### Task prompt
Whenever a line in the entries below contains the string "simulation", copy that line.

### Data provided
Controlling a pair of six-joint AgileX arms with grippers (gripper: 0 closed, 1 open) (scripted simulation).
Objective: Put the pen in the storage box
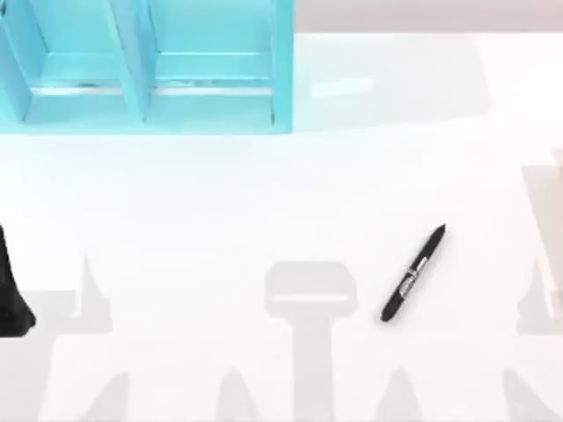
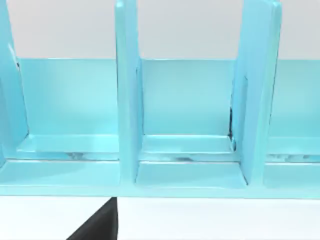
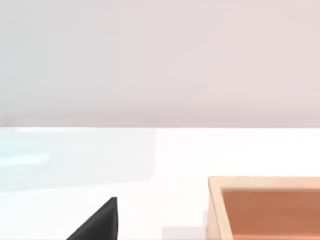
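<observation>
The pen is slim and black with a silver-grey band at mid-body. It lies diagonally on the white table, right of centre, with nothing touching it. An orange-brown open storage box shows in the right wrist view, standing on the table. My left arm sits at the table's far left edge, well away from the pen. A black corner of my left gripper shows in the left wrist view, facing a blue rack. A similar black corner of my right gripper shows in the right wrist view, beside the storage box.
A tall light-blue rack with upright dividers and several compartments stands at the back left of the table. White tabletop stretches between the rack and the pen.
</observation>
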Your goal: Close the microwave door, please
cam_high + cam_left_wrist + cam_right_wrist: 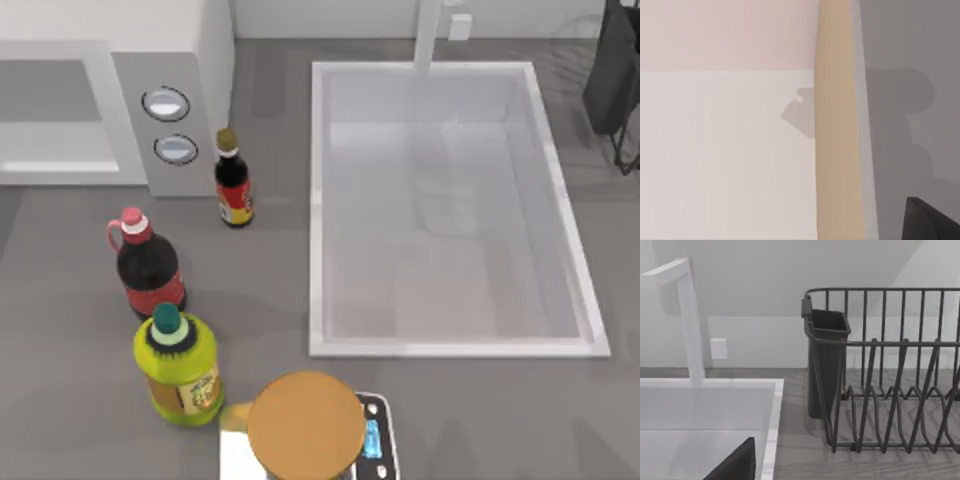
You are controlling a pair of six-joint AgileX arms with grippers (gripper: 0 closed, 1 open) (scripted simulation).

### Answer space
Controlling a pair of six-joint AgileX arms with grippers (gripper: 0 closed, 1 open) (scripted simulation).
You are controlling a pair of six-joint AgileX arms with grippers (gripper: 0 closed, 1 open) (scripted simulation).

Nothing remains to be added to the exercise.